1) That the Nigerians represent all black people. They definitely don't. Admittedly, there could be more sympathetic Africans, and the few there are could be arguably tokens, but the Nigerians represent the Nigerians.
2) That oppressed people are unified in their oppression. This has never been the case, and all oppressors have used the strategy of "divide and conquer." White indentured servants in the colonies were told that they should be fortunate that they weren't African slaves. Clearly, the Africans in D9 were capitalizing on the fact that there was a new group of "minorities" to push around.
3) That Wikus, though the protagonist, is supposed to be completely sympathetic. He is a very complicated character. I read somewhere that Wikus' last name is supposed to be a kind of joke name in South Africa, kind of the "dumb redneck"stereotype. Wikus is basically a Michael Scott character. He's supposed to be awkward, clumsy, and not very bright.
"This is also the basic story of Dune, where a member of the white royalty flees his posh palace on the planet Dune to become leader of the worm-riding native Fremen"
Frank Herbert subverts this basic story by making the Fremen prophecy about an outsider becoming the Mahdi a partial fabrication built around ideas and patterns planted by the Bene Gesserit in order to protect their members should they be trapped on Arrakis. Paul and Lady Jessica knowingly take advantage of the prophecy for their own survival and later Paul uses it for his revenge. Herbert has said of heroes, ""The bottom line of the Dune trilogy is: beware of heroes. Much better [to]rely on your own judgment, and your own mistakes." In the second book, "heroic" Paul has become an ineffectual leader whose followers have gone out of control launching a jihad in his name that kills billions.
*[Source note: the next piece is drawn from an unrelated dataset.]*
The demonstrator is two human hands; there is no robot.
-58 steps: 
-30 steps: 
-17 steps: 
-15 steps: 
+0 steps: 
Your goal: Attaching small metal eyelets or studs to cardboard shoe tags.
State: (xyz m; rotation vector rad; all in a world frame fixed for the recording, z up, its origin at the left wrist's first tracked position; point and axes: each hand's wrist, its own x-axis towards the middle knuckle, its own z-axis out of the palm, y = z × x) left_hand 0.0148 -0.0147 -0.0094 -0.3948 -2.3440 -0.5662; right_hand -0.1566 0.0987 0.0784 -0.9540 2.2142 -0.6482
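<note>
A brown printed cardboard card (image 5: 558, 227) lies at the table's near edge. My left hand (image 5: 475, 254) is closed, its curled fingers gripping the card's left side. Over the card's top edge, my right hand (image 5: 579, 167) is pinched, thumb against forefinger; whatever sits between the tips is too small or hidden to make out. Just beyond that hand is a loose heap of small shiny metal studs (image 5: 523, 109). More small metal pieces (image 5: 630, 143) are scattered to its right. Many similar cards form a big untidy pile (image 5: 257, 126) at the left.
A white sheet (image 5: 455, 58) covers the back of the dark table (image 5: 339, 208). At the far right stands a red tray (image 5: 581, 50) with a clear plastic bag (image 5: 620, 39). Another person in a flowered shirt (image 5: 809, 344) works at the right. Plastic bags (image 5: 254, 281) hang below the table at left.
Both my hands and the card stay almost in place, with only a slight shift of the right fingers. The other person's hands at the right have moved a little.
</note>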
Instead of dealing with the consequences of his actions, he ends by wandering into the desert to die like a Fremen -- only to return years later as a crazy prophet mocking his own empire.
The Fremen aren't truly native to Arrakis, they are descendants of colonists, the Zensunni wanderers who were exiled from the more civilized parts of the universe. Unlike the later colonists they adapted to the desert environment rather than wanting force to the environment to adapt to humans.
Any article that calls out an entire race is automatic fail in my book, I'm sorry. One of the biggest problems in race relations is people generalizing just by the color of skin ... and that what this whole article is about.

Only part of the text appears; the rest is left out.